Как часто, глядя на проворно бегающий челнок ткацкого станка или на ритмично, с тяжелыми вздохами движущийся балансир новой машины Уатта, Фультон ощущал в себе желание создать нечто подобное. Портрет работы Рейнолдса — и паровая машина. Ван-Дейк — и Уатт… Что полезнее и нужнее? Что общего между картиной Гэнсборо и прядильной машиной Аркрайта? Наконец, кто же он сам? Художник или механик? Живописец или изобретатель?
Мистер Вест хорошо понимал эти моменты неуверенности и колебаний Фультона, относя их к неизбежным «болезням роста» всякого начинающего художника.
— Если хотите добиться успеха, — говорил он Фультоиу, — идите по одному и тому же пути. Не уклоняйтесь от него в сторону. Не отвлекайтесь занятными, ко ненужными для вашей цели вещами.
И Фультон, пытаясь выкинуть свои мечты о небывалых машинах, снова брался за палитру и кисти.
Почти все это время Фультон жил на средства Веста. Лично на себя Фультон тратил очень немного— пуританская умеренность и суровая юность издавна приучили его к бережливости. Фультон знал цену деньгам и не расшвыривал, их с такой легкостью, как его состоятельные товарищи по учению. Лондонские соблазны были посильнее соблазнов скромной и тихой Филадельфии. Но веселые ужины с товарищами и их легкомысленными подругами не увлекали молодого Фультона. Он чувствовал себя в этой бесшабашной компании посторонним. Его серьезность принималась за гордость, а скромность — за ограниченность. Люди с такими качествами — плохие товарищи для веселящихся. Фультон не пытался убеждать в противном.
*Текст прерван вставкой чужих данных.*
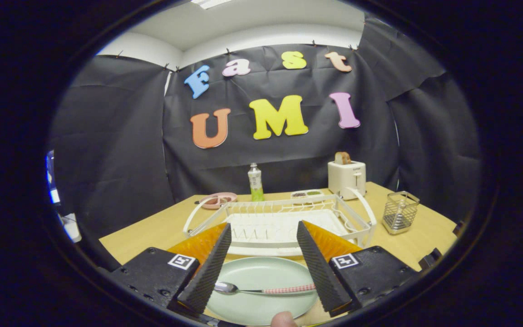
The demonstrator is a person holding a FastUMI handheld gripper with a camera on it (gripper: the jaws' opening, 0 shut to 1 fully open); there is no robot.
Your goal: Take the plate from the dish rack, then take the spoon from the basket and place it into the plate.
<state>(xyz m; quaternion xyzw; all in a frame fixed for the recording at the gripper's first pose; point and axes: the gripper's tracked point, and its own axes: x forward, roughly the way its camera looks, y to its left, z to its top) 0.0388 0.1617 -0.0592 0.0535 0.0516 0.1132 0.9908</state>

Набив руку в копировке картин, Фультон понемногу делался полезным своему учителю Весту. Копии с картин старых мастеров были в спросе, особенно если эти копии делались под наблюдением крупных художников. Вест получал множество заказов подобного рода и поручал их выполнение своим ученикам, в том числе теперь и Фультону. Большинство оригинальных картин принадлежало частным владельцам, позволявшим иногда снять копию с их художественных сокровищ. У придворного художника Веста были обширные связи в высших аристократических английских кругах. Получив однажды заказ на воспроизведение ряда известных картин, он отправил Фультона для снятия копий в Паудерхил-Кэстль, один из крупнейших замков графства Девон. Там, с небольшими перерывами, Фультон провел более года.
К тому времени провинциальная стеснительность и неловкость Фультона исчезли окончательно. Мастерская Веста была хорошей школой не только в области живописи, но и в искусстве светского обхождения. Сын прачки, Фультон научился держать себя в обществе графов и пэров. Выдержка, сдержанность, смелый открытый взгляд и неизменная серьезность — невольно импонировали его собеседнику. Фультон чувствовал себя одинаково свободно и во дворце и в портовой таверне.
В замке Паудерхил-Кэстль он познакомился с двумя людьми, имевшими серьезное влияние на его дальнейшую жизнь.
Однажды в галерее, где Фультон работал над копией картины Ван-Дейка, появился хозяин замка с двумя гостями, которым он хотел показать несколько новых приобретений. Один из гостей, джентльмен лет пятидесяти, носил громкое имя герцога Бриджуотера. Другой — лет тридцати пяти, сухощавый блондин с беспокойными нервными движениями, был не менее известный в то время лорд Чарльз Стэнгоп.
Пришедшие остановились у мольберта с почти законченной фультоновской копией. Хозяин познакомил гостей с молодым американским художником. Несколько метких замечаний скоро втянули Фультона в оживленный спор о достоинствах некоторых картин.